* _PROBLEM STATEMENT_: Report every line of the listing below in which the string "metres" occurs.

* _DATASET CONTENT_:
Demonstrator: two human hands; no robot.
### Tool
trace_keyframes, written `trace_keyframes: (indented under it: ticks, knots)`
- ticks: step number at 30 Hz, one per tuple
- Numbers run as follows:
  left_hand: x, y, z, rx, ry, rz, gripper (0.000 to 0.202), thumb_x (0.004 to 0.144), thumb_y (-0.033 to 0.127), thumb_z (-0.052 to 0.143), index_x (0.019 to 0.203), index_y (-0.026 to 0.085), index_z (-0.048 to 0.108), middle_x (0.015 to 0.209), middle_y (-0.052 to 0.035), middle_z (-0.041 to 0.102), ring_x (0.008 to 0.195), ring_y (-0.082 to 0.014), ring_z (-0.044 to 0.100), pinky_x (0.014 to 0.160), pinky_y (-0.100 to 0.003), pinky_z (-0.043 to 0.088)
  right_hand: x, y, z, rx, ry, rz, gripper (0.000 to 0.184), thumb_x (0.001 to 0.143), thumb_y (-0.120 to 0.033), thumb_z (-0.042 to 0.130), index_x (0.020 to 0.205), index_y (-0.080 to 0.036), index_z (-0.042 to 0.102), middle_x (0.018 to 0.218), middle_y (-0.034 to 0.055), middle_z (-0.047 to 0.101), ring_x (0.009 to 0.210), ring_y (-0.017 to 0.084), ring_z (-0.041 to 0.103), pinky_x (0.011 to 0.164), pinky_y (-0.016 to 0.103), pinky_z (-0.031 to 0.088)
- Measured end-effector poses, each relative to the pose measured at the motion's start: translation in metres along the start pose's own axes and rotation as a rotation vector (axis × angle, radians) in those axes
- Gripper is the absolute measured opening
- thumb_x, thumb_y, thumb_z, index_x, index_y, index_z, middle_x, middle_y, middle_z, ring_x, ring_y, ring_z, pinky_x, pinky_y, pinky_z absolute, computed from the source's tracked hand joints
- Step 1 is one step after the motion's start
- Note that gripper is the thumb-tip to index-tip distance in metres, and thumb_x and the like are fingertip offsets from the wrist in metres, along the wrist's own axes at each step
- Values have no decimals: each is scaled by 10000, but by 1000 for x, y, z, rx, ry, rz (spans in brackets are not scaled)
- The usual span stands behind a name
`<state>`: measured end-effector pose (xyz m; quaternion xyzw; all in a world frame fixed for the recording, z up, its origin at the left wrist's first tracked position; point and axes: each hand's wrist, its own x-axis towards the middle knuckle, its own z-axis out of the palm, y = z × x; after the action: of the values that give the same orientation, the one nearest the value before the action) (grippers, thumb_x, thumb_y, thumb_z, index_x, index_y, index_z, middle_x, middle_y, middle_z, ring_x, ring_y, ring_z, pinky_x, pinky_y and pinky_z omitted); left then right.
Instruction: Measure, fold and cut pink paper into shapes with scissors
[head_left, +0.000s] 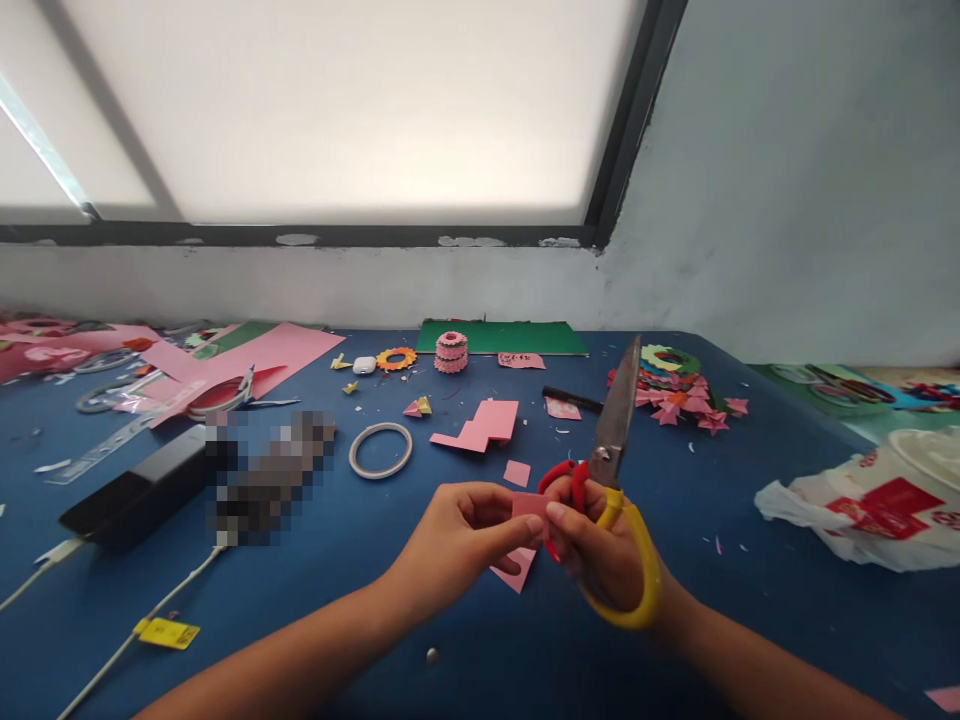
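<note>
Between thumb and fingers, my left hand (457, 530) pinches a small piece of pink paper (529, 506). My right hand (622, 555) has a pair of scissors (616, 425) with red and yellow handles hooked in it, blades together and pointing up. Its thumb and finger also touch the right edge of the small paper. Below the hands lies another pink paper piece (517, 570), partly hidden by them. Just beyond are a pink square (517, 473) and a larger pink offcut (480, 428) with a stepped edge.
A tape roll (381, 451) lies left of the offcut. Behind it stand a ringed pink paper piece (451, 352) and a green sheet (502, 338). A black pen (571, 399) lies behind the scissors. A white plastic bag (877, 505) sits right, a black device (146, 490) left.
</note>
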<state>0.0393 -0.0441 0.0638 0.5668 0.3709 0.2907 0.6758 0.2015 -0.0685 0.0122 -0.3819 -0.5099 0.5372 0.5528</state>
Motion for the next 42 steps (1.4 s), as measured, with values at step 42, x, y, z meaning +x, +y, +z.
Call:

* _RESPONSE BELOW_:
- Measured end-effector poses, each relative to the pose measured at the motion's start: translation in metres along the start pose's own axes and rotation as a rotation vector (axis × angle, radians) in those axes
- Note that gripper is the thumb-tip to index-tip distance in metres, and thumb_x and the like are fingertip offsets from the wrist in metres, along the wrist's own axes at each step

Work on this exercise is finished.